Options

Spend Data classification to UNSPSC

SolihullSolihull Member Posts: 6 Contributor II
edited November 2018 in Help
Hi all - I'm new and this is my first post.

Do you think that spend data classification to UNSPSC (or any other given taxonomy) can be achieved using Rapid-i?

Before would look like this:
Description                                                    Supplier
cartouche pour 5SIMX                                  INMAC

After would look like this:
Description                                                    Supplier                                          USPSC (Could be eClass or any other taxonomy inc in house)
cartouche pour 5SIMX                                  INMAC                                            44103105    Ink cartridges

Answers

  • Options
    haddockhaddock Member Posts: 849 Maven
    Of course, anything can be achieved with RapidMiner  ;D
  • Options
    SolihullSolihull Member Posts: 6 Contributor II
    Many thanks for your reply Haddock - If anyone is willing to comment on the outline approach needed then I'd very much appreciate it.
  • Options
    landland RapidMiner Certified Analyst, RapidMiner Certified Expert, Member Posts: 2,531 Unicorn
    Hi,
    originally RapidMiner is designed to learn classification tasks from examples of previously human classified data. It seems to me, your problem does not have this data? It seems rather to be some sort of lookup problem in a great directory? If I'm wrong, feel free to explain, how the new attributes where assigend to the "cartouche pour 5SIMX" thing.
    But anyway, Haddock is right: You might achieve anything with rapid miner, the question is more or less, how complex things may become.

    And something you might be interested in, even before thinking about rapidminer: It's open source, so if you offer it's result to your customers inside a program or website, you might have to give them access to your code...

    Greetings,
      Sebastian
  • Options
    SolihullSolihull Member Posts: 6 Contributor II
    Hi Sebastian and thank you for your comments.

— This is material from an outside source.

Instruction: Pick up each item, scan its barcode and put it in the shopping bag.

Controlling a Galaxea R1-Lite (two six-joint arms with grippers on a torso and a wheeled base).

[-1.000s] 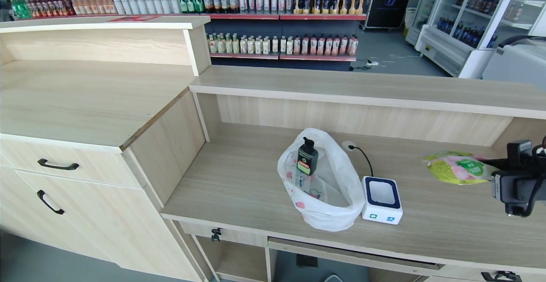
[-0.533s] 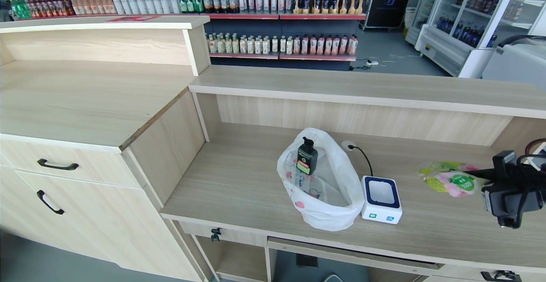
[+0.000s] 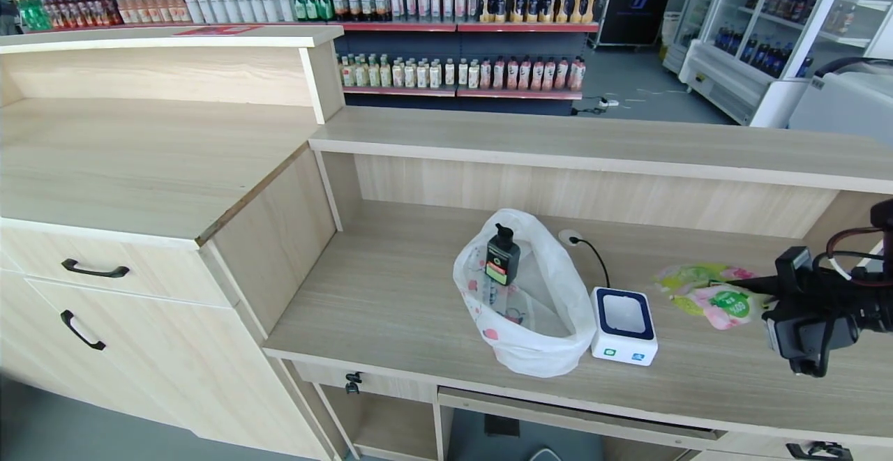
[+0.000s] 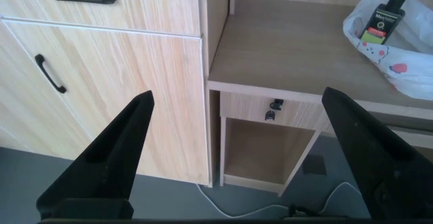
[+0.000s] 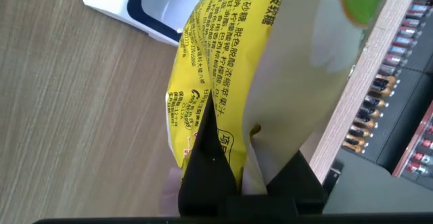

    Let me give you another example along with the process:

    Example 1
    Description = VAIO FW48E/H Laptop
    Supplier = Sony

    To classify this example manually one would recognize the word Laptop and so classify it against UNSPSC code = 43211509  UNSPSC Description = Laptop / Notebook PCs.

    Example 2
    Description = VAIO FW48E/H
    Supplier = Sony

    To classify this example manually one would recognize the word VAIO and so classify it against UNSPSC code = 43211509  UNSPSC Description = Laptop / Notebook PCs.

    Example 3
    Description = FW48E/H
    Supplier = Sony

    To classify this example manually one would need to look up on the Sony website to find out what FW48E/H related to before being able to classify it against UNSPSC code = 43211509  UNSPSC Description = Laptop / Notebook PCs.

    Or looking at it from another angle:
    If we see Sony as a supplier then based on previous experience of them as a supplier one would expect them to be supplying games, computers TVs etc
    If one then see VAIO in the description we would know that it's referring to a laptop because of our previos knowledge of what a VAIO is when supplied by SONY.

    What I need to be able to achieve is to look at a line of data (Description + supplier) and then allocate a UNSPSC code/description to it. Having done this once I then need the software to be able to learn that the words laptop and VIAO are related to the UNSPSC code for laptops and that the presence of Sony as a supplier just concretes the case.

    This would be achieved by reading the text found in Description and Supplier then identifying the words VIAO, Laptop and Sony from the text strings before using those to classify to the UNSPSC code and Description.

    I hope this has explained things a little better.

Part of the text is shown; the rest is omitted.